Jiao lunges across the car, opens the door, and shoves Pinkwater onto the asphalt. She crawls out after him, bone-chilling cold be damned. Pinkwater mewls and gets to his knees on the gritty ice, holding up his hands and dithering, but Jiao tackles him and rips the coat from his thrashing, flabby body. "You don't understand!" Pinkwater cries. "He had the coat for weeks before I got it back! I don't know where it's been! Who he's shown it to!"
"This is bullshit!" Jiao reaches into every pocket--and there are so, so many--and grabs and removes. All of Pinkwater's miscellaneous weirdo crap comes out, but now there's more, tons more, and it gets more alarming as it goes. Receipts and ticket stubs; eight bags of groceries; a woman's luggage set, full of luggage; silk bed sheets, lingerie, flowers. Photographic film prints: Pinkwater and a young woman. Time and date stamp: several years prior. Some people have real, real trouble letting go. So much trouble, they go back and grab. Eh, Pinkwater?
Jiao finally grasps a frantic, pawing hand. Pinkwater is pleading: Jiao doesn't know what she's doing, she has no idea of what's at stake, she'll ruin everything. Jiao pulls anyway.
She doesn't look much older than her photographs.
She clings to Jiao, a tiny woman, head barely up to Jiao's armpit. She quivers like a terrified rabbit. She's so small that Jiao can wrap her left arm around her shoulders while she uses her right arm to shake the ever-unliving bejesus out of the terrible coat as she yells her judgment at Pinkwater. "Who else you got stowed away in here? An ex-boss you never liked? The step-mom you hated? The girl that turned you down at a sixth-grade dance? Now you don't ever have to let go of anything, isn't that right, Nathan?"
"It isn't like that!" Pinkwater wheedles. His hands paw uselessly at the parking lot grit atop the filthy ice. "It isn't like that at all!"
Jiao wants to kick him.
Instead, she digs through the coat again while the small woman eases her grip and hides behind her.
Maybe Pinkwater does not keep (specifically) his ex-boss and step-mom and sixth grade crush in his coat, but there are certainly many, many more people in addition to the woman and Dr. Stroek.
And none of them look happy.
They assemble themselves in a ring around their pathetic, trembling captor. He doesn't try to run. Somehow, this only sickens Jiao further, and with a hiss, she throws the coat (now empty... right?) down onto the asphalt, at Dr. Stroek's feet.
She doesn't suggest anything. Nobody does.
But they all get the same idea, at about the same time, and nobody feels the need to discuss it. In fact, nobody talks at all. They just take the coat and force Pinkwater inside. Inside inside.
Jiao turns to Dr. Stroek. "So if you made these pockets, can you sew them up?"
The End
This story was first published on Friday, October 5th, 2012


"I used to own the most amazing coat," my friend Nathan said to me, during a walk. "It had a zillion pockets and they all had zippers, and it was the most ridiculous, nerdiest, awesomest thing you've ever seen. Wish I could remember what happened to it." He held up his hands just so, as if framing a shot of a distant, glorious past. "Nathan and The Amazing TechnoPocket NerdCoat!"
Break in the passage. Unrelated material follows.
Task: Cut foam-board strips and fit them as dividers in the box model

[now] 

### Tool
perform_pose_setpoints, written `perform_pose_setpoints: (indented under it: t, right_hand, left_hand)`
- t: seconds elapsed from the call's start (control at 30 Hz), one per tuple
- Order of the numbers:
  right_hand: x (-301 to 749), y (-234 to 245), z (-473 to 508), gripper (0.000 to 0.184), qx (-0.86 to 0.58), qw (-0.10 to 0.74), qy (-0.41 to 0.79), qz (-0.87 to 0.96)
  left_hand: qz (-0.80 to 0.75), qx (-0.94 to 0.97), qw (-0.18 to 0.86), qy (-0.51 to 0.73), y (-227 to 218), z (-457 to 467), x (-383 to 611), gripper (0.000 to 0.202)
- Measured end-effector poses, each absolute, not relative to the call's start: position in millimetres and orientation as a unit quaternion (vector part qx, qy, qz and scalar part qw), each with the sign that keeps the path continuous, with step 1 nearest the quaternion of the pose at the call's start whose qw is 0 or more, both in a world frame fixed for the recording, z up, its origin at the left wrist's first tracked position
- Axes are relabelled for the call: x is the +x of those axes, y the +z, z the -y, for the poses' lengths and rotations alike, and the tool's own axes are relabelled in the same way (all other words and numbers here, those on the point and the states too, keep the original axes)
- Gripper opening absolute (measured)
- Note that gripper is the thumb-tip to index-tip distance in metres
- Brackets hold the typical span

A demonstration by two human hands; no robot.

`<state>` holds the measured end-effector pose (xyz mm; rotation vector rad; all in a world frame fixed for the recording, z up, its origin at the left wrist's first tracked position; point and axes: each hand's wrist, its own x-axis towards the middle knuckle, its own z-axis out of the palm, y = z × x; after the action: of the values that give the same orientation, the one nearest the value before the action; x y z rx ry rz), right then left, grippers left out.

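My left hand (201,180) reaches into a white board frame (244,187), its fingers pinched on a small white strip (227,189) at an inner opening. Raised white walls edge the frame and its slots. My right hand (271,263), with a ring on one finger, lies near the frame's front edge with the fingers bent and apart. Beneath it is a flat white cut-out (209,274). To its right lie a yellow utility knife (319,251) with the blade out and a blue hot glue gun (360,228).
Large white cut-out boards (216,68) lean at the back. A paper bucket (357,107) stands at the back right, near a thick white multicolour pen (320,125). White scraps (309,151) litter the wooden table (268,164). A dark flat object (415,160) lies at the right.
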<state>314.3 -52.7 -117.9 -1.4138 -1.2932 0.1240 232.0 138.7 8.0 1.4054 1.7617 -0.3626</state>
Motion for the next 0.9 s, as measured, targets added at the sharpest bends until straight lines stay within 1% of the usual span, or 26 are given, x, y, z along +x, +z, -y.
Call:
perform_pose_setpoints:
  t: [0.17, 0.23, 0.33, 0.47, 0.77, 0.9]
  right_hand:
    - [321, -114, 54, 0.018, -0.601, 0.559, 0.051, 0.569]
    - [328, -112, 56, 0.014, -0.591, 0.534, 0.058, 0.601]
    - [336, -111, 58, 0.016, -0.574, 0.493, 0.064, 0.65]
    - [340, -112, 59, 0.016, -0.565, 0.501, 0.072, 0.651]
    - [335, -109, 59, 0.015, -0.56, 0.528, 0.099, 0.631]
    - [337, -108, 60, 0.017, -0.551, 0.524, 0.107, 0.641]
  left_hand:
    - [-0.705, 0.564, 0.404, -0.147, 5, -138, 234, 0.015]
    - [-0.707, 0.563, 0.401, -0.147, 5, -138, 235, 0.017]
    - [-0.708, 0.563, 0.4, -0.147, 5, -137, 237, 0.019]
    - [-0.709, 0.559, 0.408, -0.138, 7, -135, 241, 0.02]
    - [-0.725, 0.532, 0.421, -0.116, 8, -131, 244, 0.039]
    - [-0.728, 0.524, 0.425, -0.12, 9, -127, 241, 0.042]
I pulled out my little notebook. "I'm going to use that."

"Huh?"

"As a title. I don't know what the hell that story will even be about, but I NEED that title."

Obviously, it had to be about a coat.

Nathan's last name didn't make it into the story, for reasons of propriety. But the last name of Daniel Pinkwater, the author of "Young Adult Novel"--one of the real Nathan's favorite books, which also happens to exhibit a type of absurdism I love and pay homage to in this story--did.